> **What to do**: Keep only the lines from the start of the data through the line containing "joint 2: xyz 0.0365", and output them exactly.

> **Given information**:
((

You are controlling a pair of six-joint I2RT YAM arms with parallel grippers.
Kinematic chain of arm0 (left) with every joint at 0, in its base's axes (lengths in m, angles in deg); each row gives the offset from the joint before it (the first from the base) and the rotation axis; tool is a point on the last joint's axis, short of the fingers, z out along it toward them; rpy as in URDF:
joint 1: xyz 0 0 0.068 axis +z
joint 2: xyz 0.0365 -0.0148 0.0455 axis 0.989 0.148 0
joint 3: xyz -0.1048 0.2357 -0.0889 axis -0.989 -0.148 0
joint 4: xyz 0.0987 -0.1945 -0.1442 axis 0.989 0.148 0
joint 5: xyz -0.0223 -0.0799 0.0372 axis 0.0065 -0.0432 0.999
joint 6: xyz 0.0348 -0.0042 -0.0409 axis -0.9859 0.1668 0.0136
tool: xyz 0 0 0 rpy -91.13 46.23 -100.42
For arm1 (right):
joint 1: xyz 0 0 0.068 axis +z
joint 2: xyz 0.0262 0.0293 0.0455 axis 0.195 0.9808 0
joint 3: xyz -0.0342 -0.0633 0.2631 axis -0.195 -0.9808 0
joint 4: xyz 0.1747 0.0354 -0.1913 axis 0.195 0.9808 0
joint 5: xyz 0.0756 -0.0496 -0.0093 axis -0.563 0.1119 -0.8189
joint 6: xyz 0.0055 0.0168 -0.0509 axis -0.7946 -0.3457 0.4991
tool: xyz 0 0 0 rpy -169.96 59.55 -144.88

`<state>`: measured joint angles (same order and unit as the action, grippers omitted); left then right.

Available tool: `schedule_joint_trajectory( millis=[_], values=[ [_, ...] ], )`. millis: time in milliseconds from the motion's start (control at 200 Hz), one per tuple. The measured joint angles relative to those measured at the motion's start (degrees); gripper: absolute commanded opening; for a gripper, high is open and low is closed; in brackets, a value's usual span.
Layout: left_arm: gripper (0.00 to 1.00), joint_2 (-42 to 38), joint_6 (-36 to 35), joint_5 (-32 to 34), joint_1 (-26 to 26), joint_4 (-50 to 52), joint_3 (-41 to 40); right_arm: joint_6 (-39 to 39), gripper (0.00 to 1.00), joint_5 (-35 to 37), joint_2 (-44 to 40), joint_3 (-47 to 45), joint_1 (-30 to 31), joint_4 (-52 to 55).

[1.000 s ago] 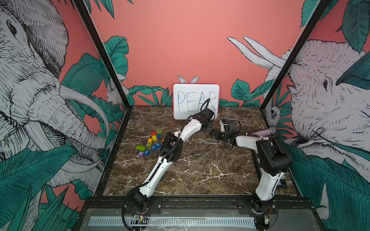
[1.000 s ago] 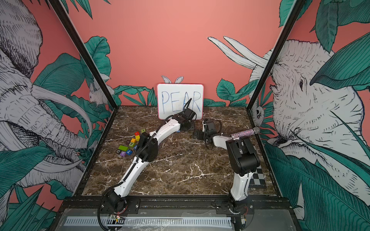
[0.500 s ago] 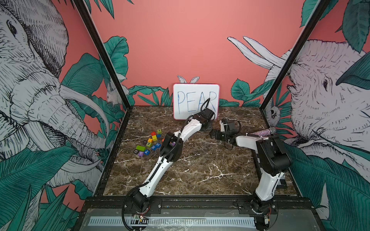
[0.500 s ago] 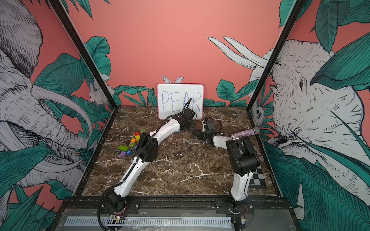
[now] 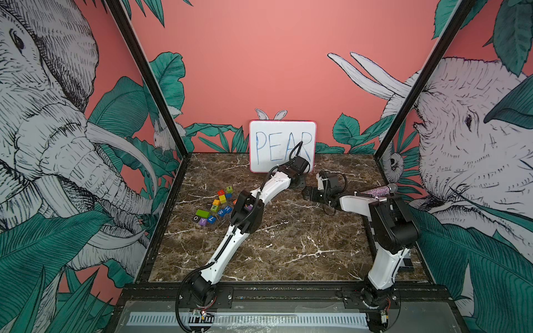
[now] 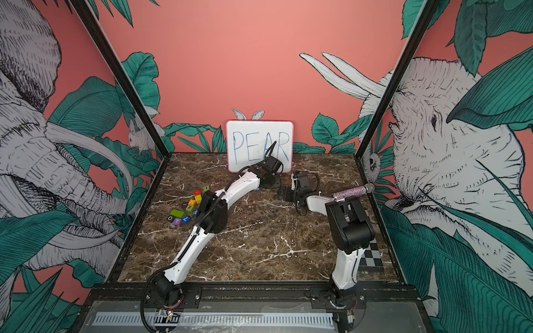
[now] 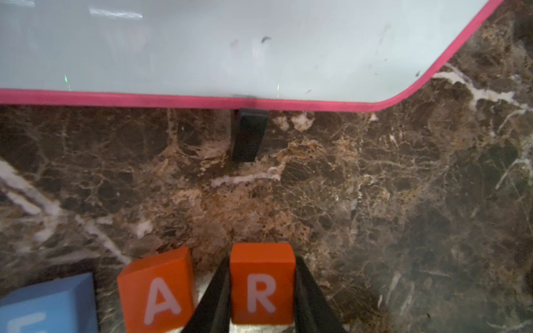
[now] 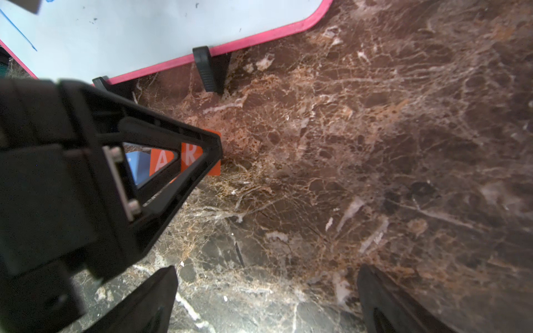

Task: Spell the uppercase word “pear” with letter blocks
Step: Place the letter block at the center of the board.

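Nearly done, we judge: E and A are lined up. The left pincer grips R at A's three o'clock, as the letters read. P is unseen. The right pincer is open and empty.

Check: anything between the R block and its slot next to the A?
Nothing visible stands in the way. The left gripper is shut on the R block, which sits right beside the A block. Only one of the gripper's own fingers fills the narrow gap between them. Bare table lies on R's other side.
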<state>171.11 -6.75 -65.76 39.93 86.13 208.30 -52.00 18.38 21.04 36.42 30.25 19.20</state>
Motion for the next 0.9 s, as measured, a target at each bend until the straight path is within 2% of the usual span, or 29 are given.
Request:
schedule_joint_trajectory(
  millis=[320,555,820,900],
  values=[
    [0.16,1.2,0.0,0.3,0.0,-0.9,0.5,0.0,0.99,0.0,0.0,0.0,0.0,-0.4],
    [0.31,1.2,0.0,0.4,0.0,-0.9,0.5,-0.4,0.99,0.0,0.0,0.0,0.0,-0.5],
    [0.37,1.2,0.0,0.6,0.0,-0.9,0.5,-0.7,0.99,-0.2,0.0,0.0,-0.2,-0.8],
    [0.42,1.2,0.0,0.7,0.0,-0.9,0.5,-0.8,0.99,-0.2,0.0,0.0,-0.3,-0.8]
  ],
)
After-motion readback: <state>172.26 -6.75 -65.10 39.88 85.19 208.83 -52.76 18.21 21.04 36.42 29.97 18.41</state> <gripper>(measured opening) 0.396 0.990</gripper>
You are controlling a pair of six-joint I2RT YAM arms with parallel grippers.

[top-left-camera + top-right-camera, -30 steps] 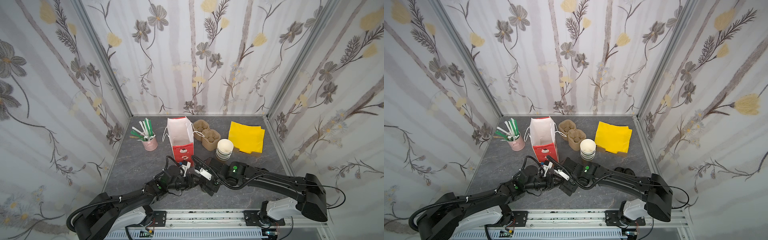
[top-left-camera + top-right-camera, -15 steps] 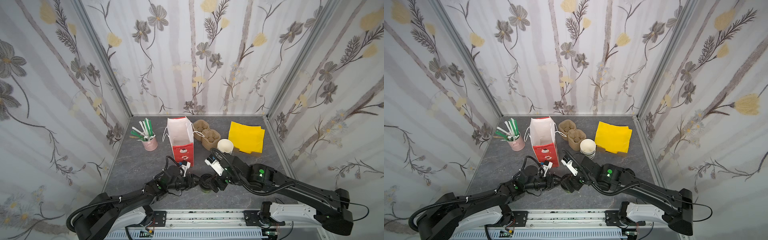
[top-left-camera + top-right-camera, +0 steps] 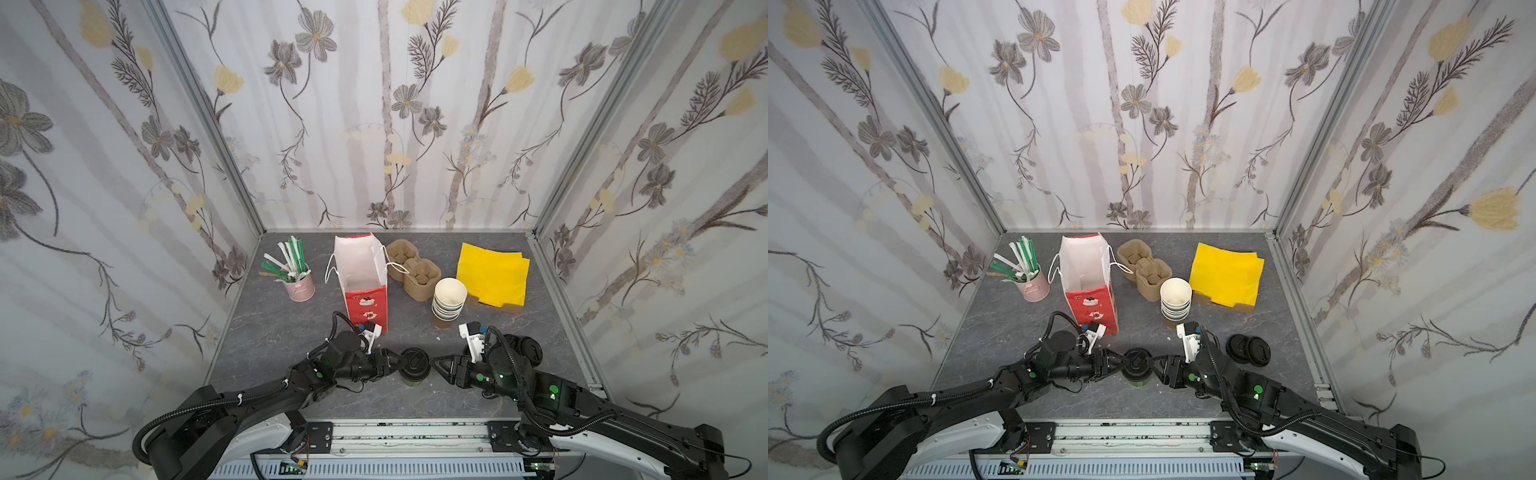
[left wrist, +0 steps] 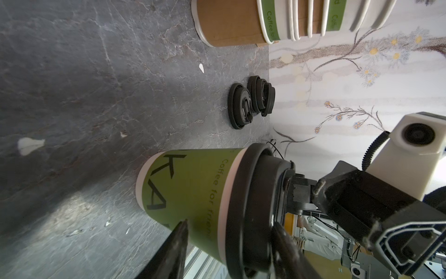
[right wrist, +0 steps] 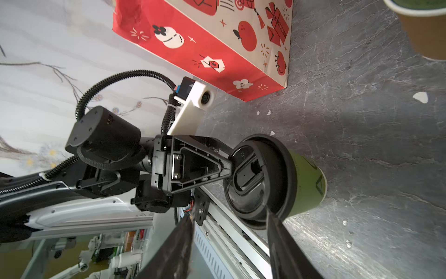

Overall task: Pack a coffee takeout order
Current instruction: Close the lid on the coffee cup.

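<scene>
Both arms crowd the cup [image 4: 193, 186] — left gripper [image 3: 395, 360] bracing, right gripper [image 3: 436, 363] at the lid [image 5: 251, 178], probably seating it; clamped or loose, can't tell.

front centre | lidded cup [image 3: 411, 376] — left tool [image 3: 395, 364] and right tool [image 3: 435, 365] at its lid [image 3: 413, 358] | red bag [image 3: 368, 305] behind

The right arm [image 3: 552, 392] is swinging back from the centre toward the lower right of the frame. The right gripper [image 3: 435, 363], earlier reaching over the cup [image 3: 414, 369] beside the left gripper [image 3: 398, 362], is now meeting the cup's right rim. The cup is showing in full, and the lids [image 3: 527, 347] at lower right are coming uncovered.
</scene>
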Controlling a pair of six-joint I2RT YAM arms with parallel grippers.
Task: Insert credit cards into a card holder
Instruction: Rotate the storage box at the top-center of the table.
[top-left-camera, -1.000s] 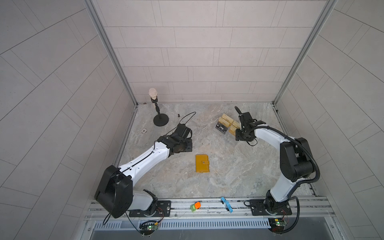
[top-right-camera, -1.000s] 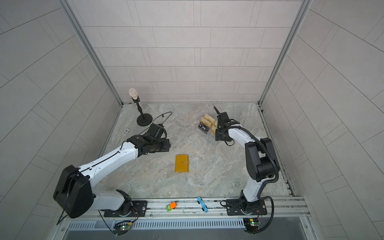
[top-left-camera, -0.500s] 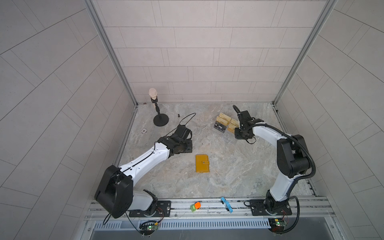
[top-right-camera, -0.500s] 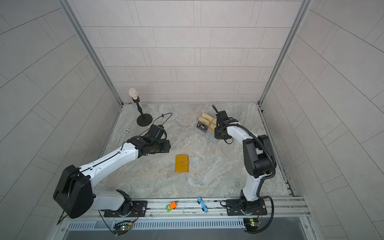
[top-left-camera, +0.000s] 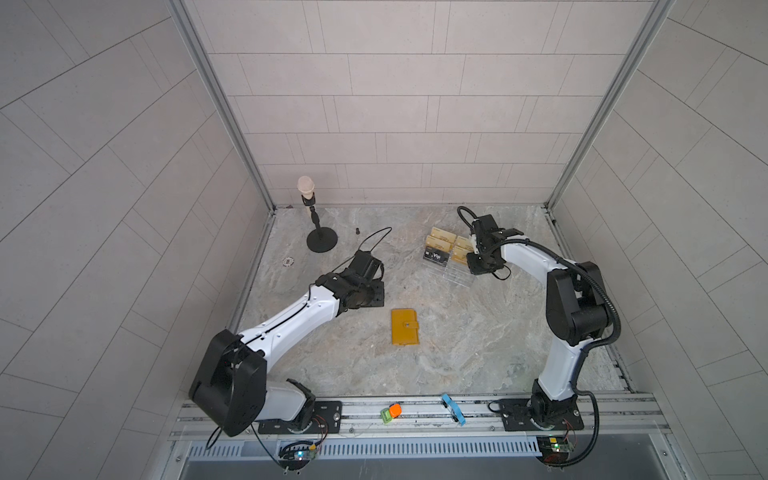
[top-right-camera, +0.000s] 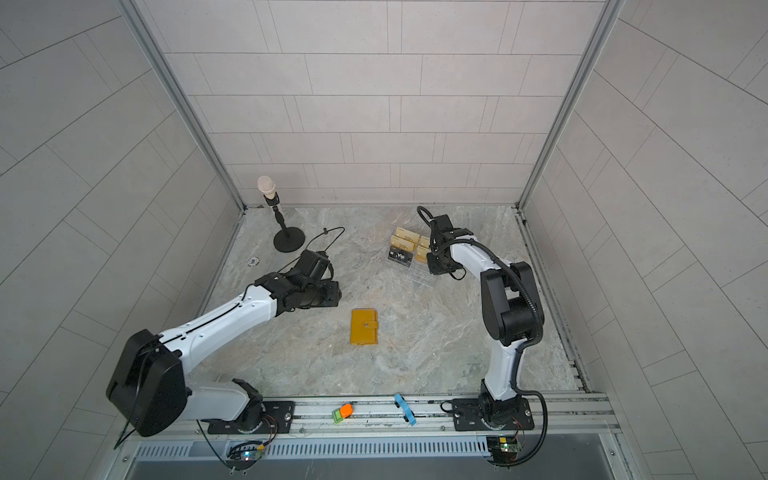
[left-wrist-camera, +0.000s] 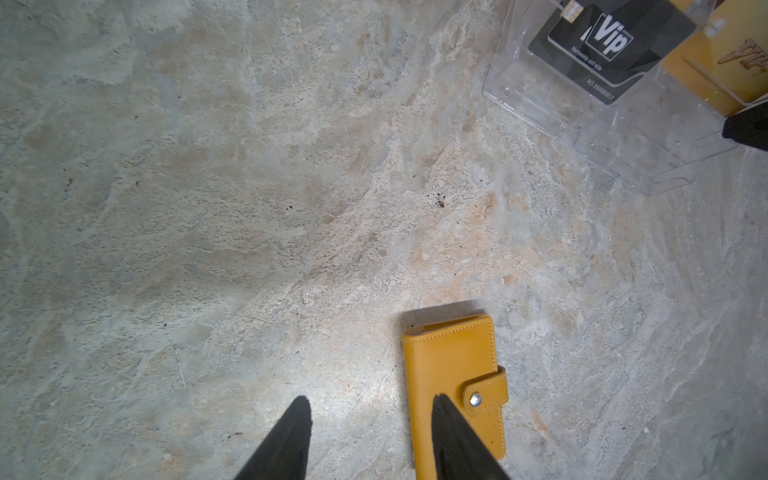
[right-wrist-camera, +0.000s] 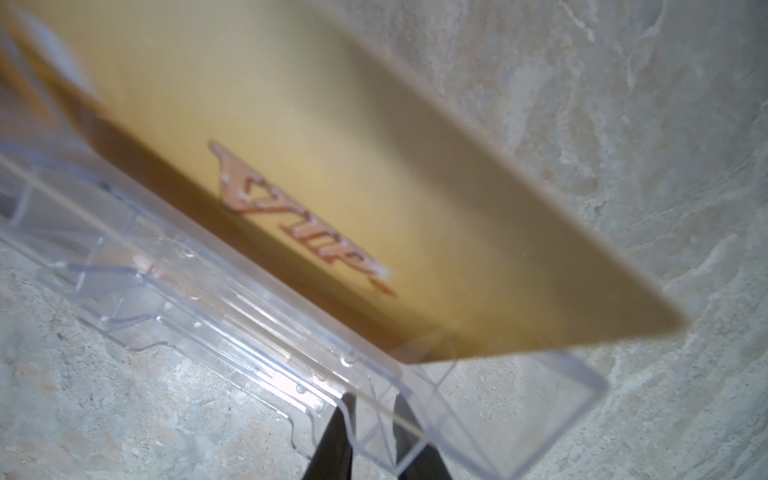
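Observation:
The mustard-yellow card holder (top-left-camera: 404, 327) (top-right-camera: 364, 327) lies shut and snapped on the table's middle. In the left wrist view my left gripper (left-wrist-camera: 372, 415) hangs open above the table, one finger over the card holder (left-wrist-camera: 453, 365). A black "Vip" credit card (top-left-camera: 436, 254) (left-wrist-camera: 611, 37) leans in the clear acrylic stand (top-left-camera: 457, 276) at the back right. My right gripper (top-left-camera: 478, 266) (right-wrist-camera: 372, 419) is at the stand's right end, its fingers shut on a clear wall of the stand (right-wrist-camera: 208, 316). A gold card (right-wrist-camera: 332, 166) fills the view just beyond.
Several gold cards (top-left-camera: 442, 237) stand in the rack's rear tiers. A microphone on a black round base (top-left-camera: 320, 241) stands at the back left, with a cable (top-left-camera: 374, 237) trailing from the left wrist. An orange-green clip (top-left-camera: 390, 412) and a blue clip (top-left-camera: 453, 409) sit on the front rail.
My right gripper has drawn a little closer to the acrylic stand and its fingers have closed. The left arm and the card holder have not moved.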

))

> **Solution to this task**:
You are controlling a pair of six-joint I2RT YAM arms with parallel grippers.
Kinematic chain of arm0 (left) with every joint at 0, in its base's axes (lengths in m, angles in deg); each row gives the offset from the joint before it (the first from the base) and the rotation axis; tool is a point on the last joint's axis, short of the fingers, z out along it toward them; rpy as in URDF:
joint 1: xyz 0 0 0.068 axis +z
joint 2: xyz 0.0365 -0.0148 0.0455 axis 0.989 0.148 0

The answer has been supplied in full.